Bryan might argue that with better economic knowledge among the people and/or more slack given to policymakers, the elites could make better choice on health care policy. I certainly think that it is worth the effort to try to explain health care economics. Maybe some of the technocrats will listen. But I would rather see people less infatuated with technocrats.
I am not a Caplanian because I do not think of the world as “we” the economists vs. “they” the irrational public. I think of it as “we” the oddballs who reject the People’s Romance vs. the elites who espouse and manipulate that romance.
READER COMMENTS
John Alcorn
Aug 26 2009 at 8:48pm
Arnold, thanks for speaking up for us oddballs.
Philo
Aug 26 2009 at 10:02pm
Caplan does say the voters are ignorant, and that their votes are aimed more at signaling than at pursuing effective policies. But where does he say the world should be run by wise technocrat economists? I suppose that “Caplan’s ideal world” is one in which everyone is perfectly virtuous; then we wouldn’t need politics of the usual sort.
greenish
Aug 26 2009 at 10:04pm
Caplan’s hypothesis can explain why experts might be right more often than lay-people, and it’s not quite the obvious (and somewhat elitist) answer that they’ve studied more and so they know more: experts can’t get away with false beliefs as much because the facts keep popping up in their faces. Lay-people can be ignorant and decide their political beliefs based on fancy, and don’t have to worry about a reckoning. So, while subject to the same desire for irrationality, experts are forced to pay a higher price for it.
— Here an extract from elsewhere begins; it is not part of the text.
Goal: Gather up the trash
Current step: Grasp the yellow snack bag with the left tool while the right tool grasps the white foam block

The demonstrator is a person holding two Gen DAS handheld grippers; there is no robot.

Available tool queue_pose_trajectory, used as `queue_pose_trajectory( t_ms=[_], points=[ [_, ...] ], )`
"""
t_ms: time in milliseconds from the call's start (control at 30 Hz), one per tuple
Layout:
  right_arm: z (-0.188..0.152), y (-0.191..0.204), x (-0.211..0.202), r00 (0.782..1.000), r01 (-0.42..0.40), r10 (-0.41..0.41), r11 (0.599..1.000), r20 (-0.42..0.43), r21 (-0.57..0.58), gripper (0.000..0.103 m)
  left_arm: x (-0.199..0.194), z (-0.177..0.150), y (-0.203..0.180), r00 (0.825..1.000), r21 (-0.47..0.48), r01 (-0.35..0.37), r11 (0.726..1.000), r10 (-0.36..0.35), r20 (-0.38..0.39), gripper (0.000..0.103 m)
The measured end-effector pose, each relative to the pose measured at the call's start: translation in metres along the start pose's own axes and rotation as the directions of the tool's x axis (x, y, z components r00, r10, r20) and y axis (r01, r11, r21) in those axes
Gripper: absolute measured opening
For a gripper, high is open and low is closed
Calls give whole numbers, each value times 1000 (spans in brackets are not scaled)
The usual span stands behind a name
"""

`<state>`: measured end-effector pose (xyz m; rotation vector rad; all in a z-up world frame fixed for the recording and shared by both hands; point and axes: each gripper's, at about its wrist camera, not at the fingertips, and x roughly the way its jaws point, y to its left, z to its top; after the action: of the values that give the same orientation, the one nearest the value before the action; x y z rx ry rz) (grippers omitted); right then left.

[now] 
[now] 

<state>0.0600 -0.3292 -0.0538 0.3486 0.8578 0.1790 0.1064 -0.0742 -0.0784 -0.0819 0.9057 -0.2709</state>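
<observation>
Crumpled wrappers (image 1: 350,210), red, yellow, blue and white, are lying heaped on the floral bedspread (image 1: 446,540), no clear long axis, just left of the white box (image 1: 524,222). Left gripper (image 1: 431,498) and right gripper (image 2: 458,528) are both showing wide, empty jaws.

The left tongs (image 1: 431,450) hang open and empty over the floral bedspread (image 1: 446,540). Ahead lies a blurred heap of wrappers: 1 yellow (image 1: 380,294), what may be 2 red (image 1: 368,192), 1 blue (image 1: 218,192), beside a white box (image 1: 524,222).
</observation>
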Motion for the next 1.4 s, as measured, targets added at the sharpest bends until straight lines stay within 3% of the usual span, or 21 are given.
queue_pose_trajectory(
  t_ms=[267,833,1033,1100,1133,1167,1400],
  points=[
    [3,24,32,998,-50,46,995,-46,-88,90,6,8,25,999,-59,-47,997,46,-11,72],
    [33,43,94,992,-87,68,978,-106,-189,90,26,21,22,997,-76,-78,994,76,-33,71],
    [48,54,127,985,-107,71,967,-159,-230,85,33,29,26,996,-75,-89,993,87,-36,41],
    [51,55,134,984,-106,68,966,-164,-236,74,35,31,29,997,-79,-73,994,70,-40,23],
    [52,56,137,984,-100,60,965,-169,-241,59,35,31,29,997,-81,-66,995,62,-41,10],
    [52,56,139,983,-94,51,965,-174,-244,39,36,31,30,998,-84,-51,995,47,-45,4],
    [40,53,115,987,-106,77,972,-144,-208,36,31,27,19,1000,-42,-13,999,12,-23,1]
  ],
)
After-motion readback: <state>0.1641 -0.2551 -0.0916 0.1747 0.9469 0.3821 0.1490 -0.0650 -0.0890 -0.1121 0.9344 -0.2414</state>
Except, this all depends greatly on what standards of evidence and logic the discipline in question is subject to. The problem of facts could just as well lead experts to concoct ever-more-complicated theories to stay ahead of falsifiability. Given the institutional distortions economists in politics are subject to experts could end up being worse, by a Caplanian analysis (draw an irrationality to cost graph, and notice that someone can easily be employed to be irrational, which means a negative cost.)
I’d be curious to see more information on what could have possessed economists to think price controls might be a good idea.
Unit
Aug 26 2009 at 11:54pm
The Caplanian prince mischievously tries to do good. I kind of like that.
Drewfuss
Aug 27 2009 at 3:55am
“…When a principal fails to understand his own interests, an agent who objects or disobeys does him a favor.”
Doesn’t it depend on the agent being Robinson Crusoe, on the one hand, or part of a self-organizing network on the other?
Do ants need a paternalistic dictator to achieve their best interests?
Don’t forget context, details and network affects, like those hydraulic Keynesians do.
Shayne Cook
Aug 27 2009 at 7:52am
I’ve noticed something – a consistency – in reading this blog over the years. When I read Arnold Kling, I learn about economics. When I read Bryan Caplan, I learn about Bryan Caplan.
Floccina
Aug 27 2009 at 9:32am
On health care, the irrational public–the ones that want government to keep its hands off their Medicare–is helping to fight the Progressives
On health care, the irrational public is on both sides of this fight. Many on the pro side seem to think money will cure many diseases that it will not. They seem to think that it would be good if insurers would pay every claim. They say that doctors should make all the decisions without regard to cost.
ad
Aug 27 2009 at 3:04pm
When a principal fails to understand his own interests, an
agent who objects or disobeys does him a favor.
I suspect that Caplan might have more accurately stated his views as “When a principal fails to understand his own interests, an
agent who objects or disobeys MAY be doing him a favor.”
Kurbla
Aug 28 2009 at 1:59pm
Bryan as usually, drifting between misconception (“irrationality = systemic bias”) and triviality (slack, experts know better etc.)